AINA reported the three university researchers who were at the site near the village of Kavardo were Muhammad Naeem Khan, vice-chancellor; Zakir Hussain Zakir, director of studies; and Ishtaiq Hussain Maqpoon, head of external relations.

Initial estimates concluded the “Kavardo Cross,” as it is now called, is between 1,000 and 1,200 years old.

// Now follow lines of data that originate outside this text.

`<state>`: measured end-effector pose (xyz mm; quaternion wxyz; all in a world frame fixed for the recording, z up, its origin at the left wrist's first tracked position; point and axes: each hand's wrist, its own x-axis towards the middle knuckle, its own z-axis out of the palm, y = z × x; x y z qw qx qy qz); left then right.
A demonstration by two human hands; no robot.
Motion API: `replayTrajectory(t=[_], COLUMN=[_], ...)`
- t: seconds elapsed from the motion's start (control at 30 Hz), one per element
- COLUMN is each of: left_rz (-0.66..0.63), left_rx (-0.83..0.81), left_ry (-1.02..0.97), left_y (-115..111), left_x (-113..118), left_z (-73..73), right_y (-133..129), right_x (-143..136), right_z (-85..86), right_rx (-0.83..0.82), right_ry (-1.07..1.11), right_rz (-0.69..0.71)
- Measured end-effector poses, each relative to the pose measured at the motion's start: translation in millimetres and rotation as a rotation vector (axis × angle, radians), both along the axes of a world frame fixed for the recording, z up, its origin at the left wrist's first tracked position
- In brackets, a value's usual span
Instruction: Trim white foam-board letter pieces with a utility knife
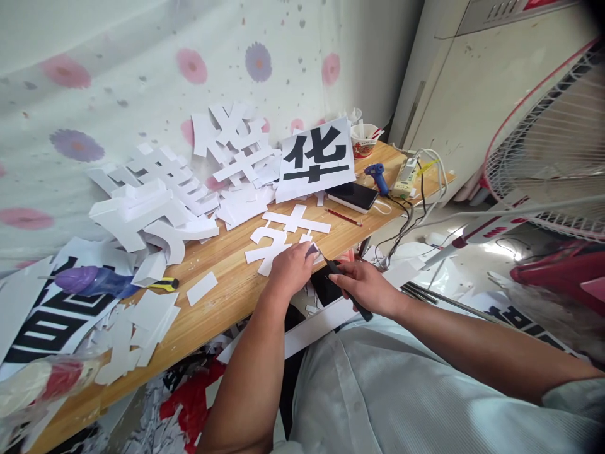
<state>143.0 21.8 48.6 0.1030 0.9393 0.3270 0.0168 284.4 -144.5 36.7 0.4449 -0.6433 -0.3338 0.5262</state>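
My right hand [366,287] is wrapped round a slim black-handled tool [363,310] that looks like a craft knife, its thin tip pointing at my left hand. Close by, my left hand [293,271] is closed, pinching a small white board piece [312,250] that is partly hidden by the fingers. Just beyond it, a cut-out white character [295,219] lies flat on the wooden table [236,284]. A long white strip [307,333] rests across my lap, below both hands.
White raised characters [142,214] are piled at the back left. A printed black character sheet [314,157] leans behind. A phone [354,195], pencil [344,216], blue glue gun [377,176] and power strip [406,176] lie right. A fan [553,145] stands beyond the table's edge.
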Motion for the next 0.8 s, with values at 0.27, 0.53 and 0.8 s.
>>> replayTrajectory(t=[0.27, 0.53, 0.8], left_rz=[-0.028, -0.020, -0.039], left_rx=[0.005, -0.038, -0.064], left_ry=[-0.022, -0.039, -0.122], left_y=[0.6, 3.7, 9.2], left_x=[-0.9, -0.7, -4.6], left_z=[1.7, 2.0, -7.9], right_y=[0.1, -6.1, -10.3], right_x=[-1.4, 0.2, 0.5], right_z=[-1.6, -5.8, -12.6], right_rx=[-0.004, 0.048, 0.134], right_ry=[0.067, -0.051, -0.124], right_rz=[-0.014, 0.008, -0.016])
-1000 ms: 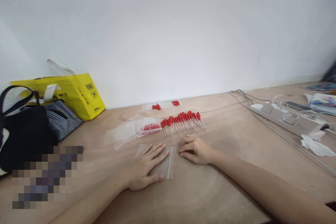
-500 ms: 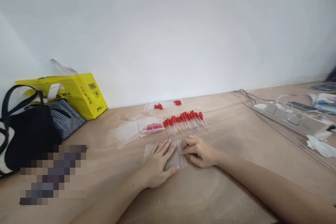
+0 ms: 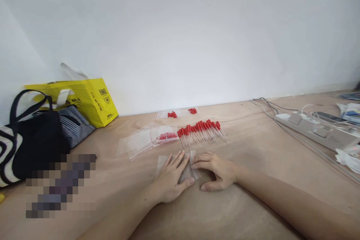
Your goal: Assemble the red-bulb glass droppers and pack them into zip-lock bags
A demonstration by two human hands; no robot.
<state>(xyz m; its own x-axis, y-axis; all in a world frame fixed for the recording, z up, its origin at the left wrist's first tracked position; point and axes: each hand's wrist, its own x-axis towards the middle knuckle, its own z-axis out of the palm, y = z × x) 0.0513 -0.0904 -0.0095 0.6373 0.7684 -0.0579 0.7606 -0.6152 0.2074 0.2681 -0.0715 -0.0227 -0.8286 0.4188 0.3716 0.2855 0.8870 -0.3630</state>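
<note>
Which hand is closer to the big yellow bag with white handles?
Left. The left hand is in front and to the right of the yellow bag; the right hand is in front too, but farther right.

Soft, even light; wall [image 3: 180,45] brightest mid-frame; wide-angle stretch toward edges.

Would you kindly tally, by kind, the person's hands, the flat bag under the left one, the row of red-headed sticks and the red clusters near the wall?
Left hand and right hand: 2
Flat bag: 1
Row of red-headed sticks: 1 (sticks overlap too much to count)
Red clusters: 2
Total: 6
</note>
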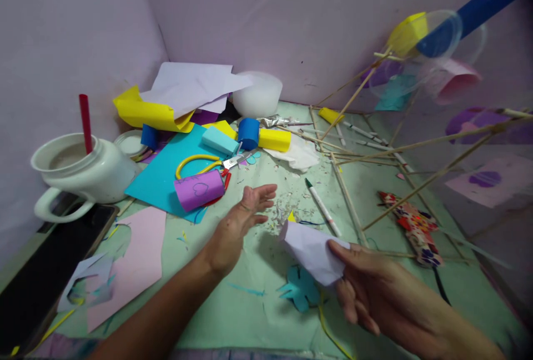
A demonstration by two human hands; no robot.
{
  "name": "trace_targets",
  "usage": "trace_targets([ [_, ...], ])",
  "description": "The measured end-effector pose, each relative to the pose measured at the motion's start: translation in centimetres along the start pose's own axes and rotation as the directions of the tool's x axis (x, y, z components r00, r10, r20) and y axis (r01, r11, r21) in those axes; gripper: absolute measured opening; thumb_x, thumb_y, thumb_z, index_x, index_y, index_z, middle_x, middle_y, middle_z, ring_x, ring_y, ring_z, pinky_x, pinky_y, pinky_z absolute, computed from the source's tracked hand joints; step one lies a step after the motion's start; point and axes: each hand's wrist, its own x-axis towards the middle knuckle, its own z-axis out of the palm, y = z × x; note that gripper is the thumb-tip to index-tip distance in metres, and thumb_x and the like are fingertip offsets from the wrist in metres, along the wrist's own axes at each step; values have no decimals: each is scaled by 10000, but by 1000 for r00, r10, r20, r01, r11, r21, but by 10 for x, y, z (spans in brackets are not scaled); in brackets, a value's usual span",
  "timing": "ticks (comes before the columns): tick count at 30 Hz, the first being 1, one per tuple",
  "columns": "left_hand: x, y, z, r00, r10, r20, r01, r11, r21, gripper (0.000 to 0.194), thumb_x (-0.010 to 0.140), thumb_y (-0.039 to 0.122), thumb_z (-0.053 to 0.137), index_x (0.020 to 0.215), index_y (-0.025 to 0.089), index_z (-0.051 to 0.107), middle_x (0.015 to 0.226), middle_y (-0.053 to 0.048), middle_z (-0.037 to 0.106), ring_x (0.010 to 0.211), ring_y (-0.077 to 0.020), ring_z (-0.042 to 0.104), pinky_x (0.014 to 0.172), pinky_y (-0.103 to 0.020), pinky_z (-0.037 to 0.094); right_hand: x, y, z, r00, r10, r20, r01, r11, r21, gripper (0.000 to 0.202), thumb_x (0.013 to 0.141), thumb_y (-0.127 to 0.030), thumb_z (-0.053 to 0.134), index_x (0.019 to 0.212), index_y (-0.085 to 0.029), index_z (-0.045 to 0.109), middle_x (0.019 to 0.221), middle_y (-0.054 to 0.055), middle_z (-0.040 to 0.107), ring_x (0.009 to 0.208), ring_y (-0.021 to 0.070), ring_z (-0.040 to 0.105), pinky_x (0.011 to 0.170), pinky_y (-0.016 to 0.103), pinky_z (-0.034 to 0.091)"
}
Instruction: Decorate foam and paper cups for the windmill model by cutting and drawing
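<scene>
My right hand [366, 282] pinches a folded white piece of paper [314, 251] between thumb and fingers, above the green table cover. My left hand [237, 226] is raised over the middle of the table with its fingers apart and nothing in it. Below the white paper lies a blue paper cutout [302, 289] with a yellow string [328, 332]. A marker with a green tip [322, 207] lies just beyond the paper. Left of my left hand, a purple paper roll [200, 189] with a drawn heart rests by yellow-handled scissors [200, 164].
A white pot [110, 174] holding a red stick stands at the left by a dark phone-like slab [45, 271]. Pink paper [141, 260] lies nearer. Paper sheets and a white bowl [258, 95] are at the back. A stick frame [347, 199] with hanging paper pieces rises at the right.
</scene>
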Motion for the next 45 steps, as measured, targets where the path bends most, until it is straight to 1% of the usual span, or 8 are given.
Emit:
trace_targets([
  [4,-4,7,-2,976,173,-134,-80,853,515,272,848,397,478,945,216,658,994,-68,700,947,-252,616,808,-368,446,-15,-8,-12,961,-213,-175,113,882,-457,405,712,-578,620,643,-184,555,396,13,610,327,104,520,335,168,403],
  [7,-15,9,3,968,236,84,-203,542,816,266,863,289,399,751,195,621,765,-62,664,724,-222,607,636,-344,421,-25,-16,-9,895,-437,-94,172,532,-829,454,795,-560,499,532,-197,568,435,42,616,384,125,538,372,208,417],
  [11,-30,6,11,878,23,477,-473,185,862,210,806,172,390,683,193,559,653,-50,586,562,-199,529,509,-328,331,-23,-25,2,805,-583,112,146,13,-989,442,851,-397,423,467,-212,540,380,22,528,325,111,444,325,215,297],
  [15,-40,-3,18,749,-66,660,-643,170,747,175,686,74,445,749,183,567,702,-53,592,598,-204,524,528,-334,352,-13,-33,8,859,-497,126,24,-206,-978,400,841,-336,424,470,-203,496,356,16,489,285,94,370,325,217,233],
  [21,-46,-12,18,662,-6,749,-739,157,655,122,735,106,483,789,167,574,751,-46,570,650,-208,515,516,-337,347,-7,-37,16,885,-448,125,-93,-433,-897,387,847,-298,424,494,-185,535,386,58,545,296,108,402,371,240,190],
  [30,-47,-13,15,676,16,737,-732,130,669,140,710,105,493,793,180,577,751,-42,576,611,-196,485,503,-337,335,-3,-31,39,931,-358,69,-179,-613,-769,155,596,-68,545,536,-203,590,440,76,625,332,168,508,383,267,119],
  [35,-48,-15,15,692,44,721,-721,106,685,117,715,102,503,764,189,565,731,-27,563,595,-184,466,501,-327,329,-4,-34,48,958,-268,-104,-254,-621,-741,194,702,-80,507,675,-195,661,622,98,715,514,211,651,426,276,132],
  [45,-50,-22,13,700,112,706,-714,113,691,198,623,58,486,742,207,540,719,-11,532,584,-179,435,493,-325,320,-2,-32,49,965,-256,-54,-217,-668,-712,181,694,-83,519,664,-174,673,562,106,691,415,154,562,407,274,112],
])
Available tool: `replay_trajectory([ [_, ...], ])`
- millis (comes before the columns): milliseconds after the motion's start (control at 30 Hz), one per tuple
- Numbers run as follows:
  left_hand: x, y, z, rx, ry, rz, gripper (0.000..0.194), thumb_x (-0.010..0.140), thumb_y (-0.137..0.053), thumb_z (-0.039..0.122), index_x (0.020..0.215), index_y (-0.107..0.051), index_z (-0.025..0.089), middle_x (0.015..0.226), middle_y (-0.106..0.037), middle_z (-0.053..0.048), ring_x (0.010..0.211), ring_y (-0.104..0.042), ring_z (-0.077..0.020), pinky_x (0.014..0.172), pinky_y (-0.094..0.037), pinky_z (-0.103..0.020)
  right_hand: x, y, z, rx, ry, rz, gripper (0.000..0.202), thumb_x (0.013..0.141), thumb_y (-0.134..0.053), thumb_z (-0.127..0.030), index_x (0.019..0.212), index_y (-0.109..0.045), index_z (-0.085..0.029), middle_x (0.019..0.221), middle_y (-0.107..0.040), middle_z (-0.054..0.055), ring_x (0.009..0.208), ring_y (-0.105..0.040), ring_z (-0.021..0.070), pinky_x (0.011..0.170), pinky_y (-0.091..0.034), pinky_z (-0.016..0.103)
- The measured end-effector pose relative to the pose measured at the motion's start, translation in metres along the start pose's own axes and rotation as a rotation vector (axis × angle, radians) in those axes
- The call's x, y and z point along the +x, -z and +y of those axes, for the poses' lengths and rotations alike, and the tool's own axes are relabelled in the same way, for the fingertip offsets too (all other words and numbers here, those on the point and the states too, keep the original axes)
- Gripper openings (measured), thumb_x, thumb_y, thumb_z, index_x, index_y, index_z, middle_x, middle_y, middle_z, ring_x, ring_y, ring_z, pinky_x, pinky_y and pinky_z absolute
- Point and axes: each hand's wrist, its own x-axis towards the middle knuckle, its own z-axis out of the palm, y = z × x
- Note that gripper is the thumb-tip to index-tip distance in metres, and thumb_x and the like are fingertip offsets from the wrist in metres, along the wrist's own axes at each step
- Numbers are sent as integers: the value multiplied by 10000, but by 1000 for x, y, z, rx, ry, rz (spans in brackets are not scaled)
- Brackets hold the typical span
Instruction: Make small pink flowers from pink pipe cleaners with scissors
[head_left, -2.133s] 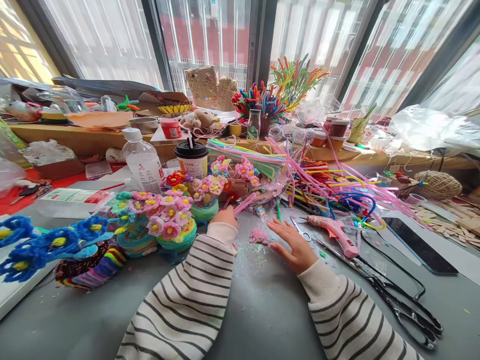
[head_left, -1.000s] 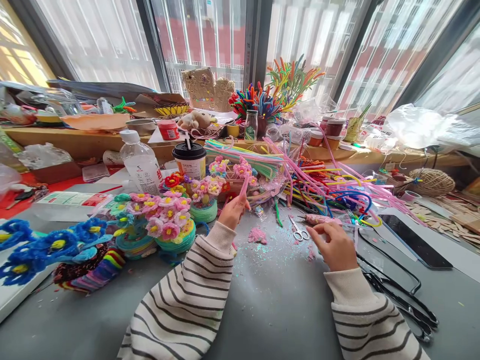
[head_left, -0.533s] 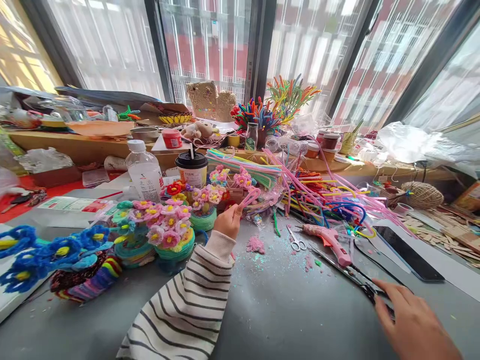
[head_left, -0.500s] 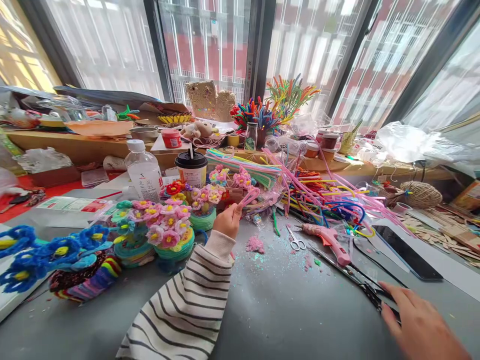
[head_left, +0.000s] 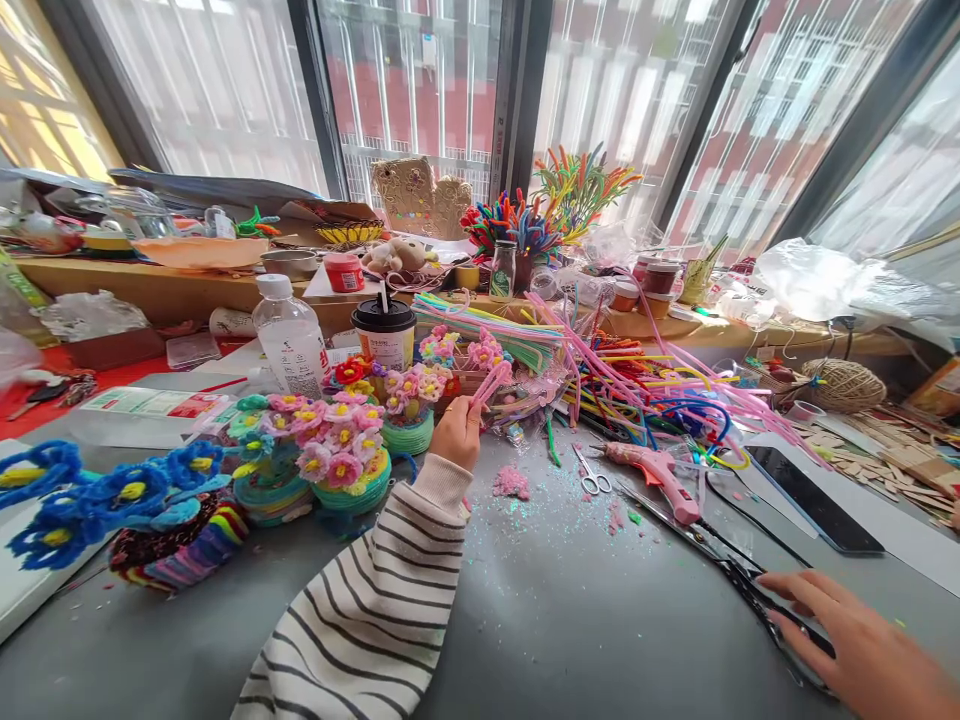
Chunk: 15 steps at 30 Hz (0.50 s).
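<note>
My left hand [head_left: 457, 435] is closed in a pinch on a looped pink pipe cleaner [head_left: 491, 384], held up in front of the heap of craft stems. Over the handles of large black-handled scissors [head_left: 705, 543] is my right hand [head_left: 862, 625], its index finger and thumb stretched out and apart on either side of a handle. The scissors lie on the grey table [head_left: 570, 640]. Pink fuzzy flowers [head_left: 341, 440] in a yellow-and-teal pot stand left of my left hand. Pink fluff [head_left: 511, 482] lies to the right of my left wrist.
Small scissors [head_left: 595, 480], a pink glue gun [head_left: 660, 475] and a phone [head_left: 817, 500] lie on the right. Loose pipe cleaners [head_left: 660, 385] are heaped behind. A water bottle [head_left: 289, 340], lidded cup [head_left: 384, 335] and blue fuzzy flowers [head_left: 127, 495] stand left.
My right hand has shifted slightly right along the scissor handles, and more of them shows. The scissors lie in about the same place. My left hand still pinches the pink loop.
</note>
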Motion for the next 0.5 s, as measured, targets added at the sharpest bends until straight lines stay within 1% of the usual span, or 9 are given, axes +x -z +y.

But the University of Baltistan plans to partner with European and North American institutes and local historians to determine the age.

It’s one of the largest crosses on the Indian subcontinent, according to Wajid Bhatti, another researcher from the University of Baltistan.

The artifact indicating the presence of Christians in the Himalayan region is a delight to the Christian minority in Muslim-majority Pakistan.

“This is really big news for all of us,” Caritas Pakistan general manager Mansha Noor told AINA.

Proposals already are being considered to allow Christians to visit the site, which is near the historic Silk Road.

Béatrice Caseau, a teacher of Byzantine history at Sorbonne University, noted Christianity was brought to the mountainous region by Christian merchants from the Middle East, the report said.

She told AINA there are traces of Christians in the region dating back to the 5th century, before Islam.

The Barnabas Fund, which assists persecuted Christians worldwide, quoted a Pakistani Christian leader saying: “Praise the Lord, this makes me very joyful. It will be a great encouragement to Christians in Pakistan to show that our faith was here many, many generations ago, before Islam came.”